Preface To Volume One of "Radio Replies"



Bishop Fulton J. Sheen

There are not over a hundred people in the United States who hate the Catholic Church. There are millions, however, who hate what they wrongly believe to be the Catholic Church — which is, of course, quite a different thing. These millions can hardly be blamed for hating Catholics because Catholics "adore statues"; because they "put the Blessed Mother on the same level with God"; because they say "indulgence is a permission to commit sin"; because the Pope "is a Fascist"; because the "Church is the defender of Capitalism." If the Church taught or believed any one of these things it should be hated, but the fact is that the Church does not believe nor teach any one of them. It follows then that the hatred of the millions is directed against error and not against truth. As a matter of fact, if we Catholics believed all of the untruths and lies which were said against the Church, we probably would hate the Church a thousand times more than they do.

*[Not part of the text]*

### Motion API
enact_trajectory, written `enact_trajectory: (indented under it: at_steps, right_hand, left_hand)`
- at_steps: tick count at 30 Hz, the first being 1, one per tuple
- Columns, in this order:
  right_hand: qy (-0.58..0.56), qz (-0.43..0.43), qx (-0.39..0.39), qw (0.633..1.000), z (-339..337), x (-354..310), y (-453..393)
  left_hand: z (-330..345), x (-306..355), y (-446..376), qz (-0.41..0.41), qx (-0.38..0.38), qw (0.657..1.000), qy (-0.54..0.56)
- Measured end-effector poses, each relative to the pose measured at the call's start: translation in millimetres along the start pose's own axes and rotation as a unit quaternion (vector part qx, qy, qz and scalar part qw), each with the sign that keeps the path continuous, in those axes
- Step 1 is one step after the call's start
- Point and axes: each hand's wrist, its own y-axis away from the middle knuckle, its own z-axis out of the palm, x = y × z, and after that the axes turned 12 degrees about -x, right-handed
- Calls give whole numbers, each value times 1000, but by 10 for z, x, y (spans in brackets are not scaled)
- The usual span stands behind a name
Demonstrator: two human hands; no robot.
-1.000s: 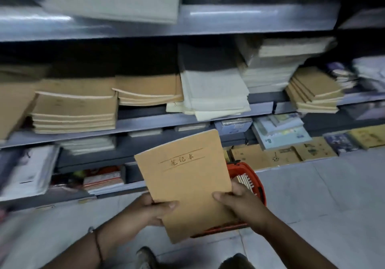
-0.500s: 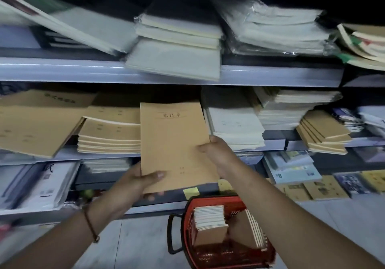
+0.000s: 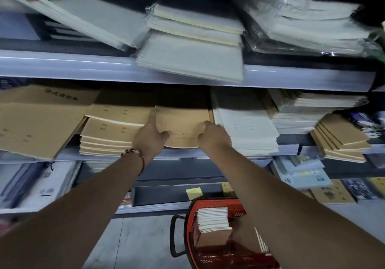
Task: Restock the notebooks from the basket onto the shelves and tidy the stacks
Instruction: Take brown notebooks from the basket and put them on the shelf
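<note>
A brown kraft notebook [image 3: 183, 123] lies flat on the middle shelf [image 3: 183, 153], its front edge sticking out past the lip. My left hand [image 3: 149, 137] grips its left front corner, thumb on the cover and index finger along the left edge. My right hand [image 3: 213, 136] grips the right front corner. A stack of the same brown notebooks [image 3: 113, 130] sits just left of it, and a white stack [image 3: 248, 127] just right. The red basket [image 3: 216, 237] stands on the floor below, with several brown notebooks upright inside.
A large brown pad [image 3: 39, 120] overhangs the shelf at far left. Another brown stack [image 3: 341, 139] sits at right. The upper shelf [image 3: 83, 66] carries wrapped white pads, one [image 3: 193, 58] jutting over its edge. Lower shelves hold mixed booklets. A yellow tag [image 3: 194, 192] hangs below.
Both hands lifted the brown notebook up from over the basket and laid it flat into the gap on the middle shelf. The camera tilted up, bringing the upper shelf into view.
</note>
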Motion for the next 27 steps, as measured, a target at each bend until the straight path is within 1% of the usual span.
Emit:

If I were not a Catholic, and were looking for the true Church in the world today, I would look for the one Church which did not get along well with the world; in other words, I would look for the Church which the world hates. My reason for doing this would be, that if Christ is in any one of the churches of the world today, He must still be hated as He was when He was on earth in the flesh. If you would find Christ today, then find the Church that does not get along with the world. Look for the Church that is hated by the world, as Christ was hated by the world. Look for the Church which is accused of being behind the times, as Our Lord was accused of being ignorant and never having learned. Look for the Church which men sneer at as socially inferior, as they sneered at Our Lord because He came from Nazareth. Look for the Church which is accused of having a devil, as Our Lord was accused of being possessed by Beelzebub, the Prince of Devils. Look for the Church which, in seasons of bigotry, men say must be destroyed in the name of God as men crucified Christ and thought they had done a service to God. Look for the Church which the world rejects because it claims it is infallible, as Pilate rejected Christ because He called Himself the Truth. Look for the Church which is rejected by the world as Our Lord was rejected by men. Look for the Church which amid the confusion of conflicting opinions, its members love as they love Christ, and respect its Voice as the very voice of its Founder, and the suspicion will grow, that if the Church is unpopular with the spirit of the world, then it is unworldly, and if it is unworldly, it is other-worldly. Since it is other-worldly it is infinitely loved and infinitely hated as was Christ Himself. But only that which is Divine can be infinitely hated and infinitely loved. Therefore the Church is Divine.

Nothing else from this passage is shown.